Stigma numbs Tanzania’s attempts at battling leprosy

Paulina Nungu believes witchcraft was behind the leprosy which ate away her index finger and some of her toes.

She contracted the disease while still a young woman. Now old and wizened, she cares less about a festering wound where her toes once were than who she thinks is to blame.

“My father had three wives. He was rich with many cattle. He took me to (traditional) doctors, but they could do nothing,” she whispers conspiratorially, her watery eyes peering intently from behind the dirty cloth covering her face.

One of her stepmothers cursed her with leprosy, she said.

Nungu is one of the 32 residents of the Nunge Rehabilitation Centre; a camp built in 1936 for lepers, that has since opened up to house orphans, the elderly and disabled.

She is one of an estimated 20,000 lepers in Tanzania who have been cured of the nerve disease but still live with its debilitating physical, social and mental afflictions.

Estimates by the health ministry show that there are 5,000 new infections every year, but that is a major cut in the 36,000 new cases annually recorded in the early 1980s.

Like Nungu, many villagers in Tanzania still link the disease to the work of witchdoctors or a divine curse, and turn to traditional healers for a remedy.

Such beliefs are a challenge for doctors working in the bounds of science to fight a curable disease.

“There are still many who claim they can do it and hold onto patients for six years, getting money from them,” said Dr. S.M. Egwaga of the National Tuberculosis and Leprosy Programme.

“When they fail to cure a patient, they tell them that ‘it is a curse of god and there is nothing you can do, you wait until your last day.’”

DISCRIMINATION

Mohammed Ali scoops his four-year-old son under his armpits and lifts him onto his lap, using the inch-long stumps left of his fingers to grasp him.

His blood-shot eyes keep tearing as a result of an operation to keep him from going blind.

As the disease progresses, it becomes increasingly difficult for patients to blink or close their eyes when asleep, drying the cornea and leading to blindness.

When Ali became sick he was still a boy. His mother left him and his father because she believed Ali was a cursed child. Teachers would not let him into their classrooms and neighbours forbade him from playing with their children.
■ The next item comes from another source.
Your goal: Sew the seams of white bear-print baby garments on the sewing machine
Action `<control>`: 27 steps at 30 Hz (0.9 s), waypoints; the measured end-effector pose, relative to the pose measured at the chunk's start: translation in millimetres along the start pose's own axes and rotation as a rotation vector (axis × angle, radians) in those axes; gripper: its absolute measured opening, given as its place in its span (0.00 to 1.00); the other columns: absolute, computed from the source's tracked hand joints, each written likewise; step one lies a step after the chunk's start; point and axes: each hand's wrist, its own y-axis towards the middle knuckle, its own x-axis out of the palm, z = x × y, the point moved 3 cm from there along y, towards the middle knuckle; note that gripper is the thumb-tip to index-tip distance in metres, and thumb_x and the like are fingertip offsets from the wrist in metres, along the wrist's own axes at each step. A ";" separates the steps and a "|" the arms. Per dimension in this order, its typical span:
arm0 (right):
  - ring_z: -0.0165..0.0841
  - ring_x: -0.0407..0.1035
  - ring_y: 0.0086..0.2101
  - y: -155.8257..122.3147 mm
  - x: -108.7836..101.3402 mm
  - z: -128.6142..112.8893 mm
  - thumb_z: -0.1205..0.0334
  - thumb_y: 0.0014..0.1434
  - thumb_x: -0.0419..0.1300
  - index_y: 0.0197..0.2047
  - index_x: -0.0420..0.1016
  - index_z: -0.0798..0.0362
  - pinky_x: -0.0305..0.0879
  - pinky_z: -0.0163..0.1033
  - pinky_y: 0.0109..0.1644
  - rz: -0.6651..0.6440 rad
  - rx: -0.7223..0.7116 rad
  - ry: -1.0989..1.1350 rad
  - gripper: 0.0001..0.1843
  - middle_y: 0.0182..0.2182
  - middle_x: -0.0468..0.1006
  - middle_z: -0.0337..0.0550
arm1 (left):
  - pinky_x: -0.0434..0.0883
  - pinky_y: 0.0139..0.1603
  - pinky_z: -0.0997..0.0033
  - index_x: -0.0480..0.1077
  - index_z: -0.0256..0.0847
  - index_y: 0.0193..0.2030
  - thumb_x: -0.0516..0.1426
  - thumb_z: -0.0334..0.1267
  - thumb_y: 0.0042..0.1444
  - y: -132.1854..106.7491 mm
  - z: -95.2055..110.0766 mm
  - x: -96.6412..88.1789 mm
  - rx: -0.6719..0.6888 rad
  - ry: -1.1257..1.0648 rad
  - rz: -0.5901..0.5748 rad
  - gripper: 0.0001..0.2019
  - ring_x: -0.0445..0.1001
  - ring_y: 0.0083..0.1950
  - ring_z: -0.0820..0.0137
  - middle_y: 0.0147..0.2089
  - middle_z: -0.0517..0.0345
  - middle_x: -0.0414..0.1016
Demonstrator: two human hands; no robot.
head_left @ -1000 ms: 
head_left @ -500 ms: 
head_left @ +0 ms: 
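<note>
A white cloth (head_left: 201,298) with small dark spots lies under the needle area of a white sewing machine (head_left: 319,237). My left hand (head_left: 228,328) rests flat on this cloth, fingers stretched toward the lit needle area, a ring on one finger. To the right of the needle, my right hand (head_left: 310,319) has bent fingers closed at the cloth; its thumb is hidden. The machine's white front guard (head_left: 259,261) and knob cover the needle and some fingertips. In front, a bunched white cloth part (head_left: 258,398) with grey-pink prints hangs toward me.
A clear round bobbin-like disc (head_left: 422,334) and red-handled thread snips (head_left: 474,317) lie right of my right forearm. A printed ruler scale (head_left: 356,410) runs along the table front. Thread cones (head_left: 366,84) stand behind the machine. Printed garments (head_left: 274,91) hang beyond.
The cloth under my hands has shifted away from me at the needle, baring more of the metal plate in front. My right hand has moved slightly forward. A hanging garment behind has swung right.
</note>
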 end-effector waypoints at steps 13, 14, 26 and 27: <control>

His father died when he was barely a teenager, leaving him to fend for himself. Though he is cured of the disease, he remains crippled and disfigured.

But he found a wife, an epileptic daughter of two leprosy victims who once lived at Nunge camp.

“I can’t ask for anything else other than enough food and good health for my family,” he said, proudly parading his wife and three of his four children.

The authorities at Nunge say fear of discrimination means the camp’s residents usually refuse to go home even after they are cured.

“They don’t want to go back to villagers who didn’t greet them on the streets and families that abandoned them,” said Beatrice Fungamo, who is in charge of the camp.

“People still don’t understand that it can be treated”.

CURE

The World Health Organisation (WHO) wants to eradicate the disease, which is carried by bacteria similar to the one that causes tuberculosis.

Tanzania is working to raise awareness among its citizens that the disease is curable, and not a curse from above.

“Changing people’s opinion on leprosy, that this is an infectious disease like any other and not a curse from God, that is the basis of our campaign ... and our biggest challenge,” Egwaga said.

Health officials are going to areas where they suspect infection rates are prevalent, identifying and putting patients on a free cocktail of antibiotics to crush the disease.

“We are trying to struggle out of this ... I think before 2006, we will have cases below 3,000. That is my anticipation,” Egwaga said.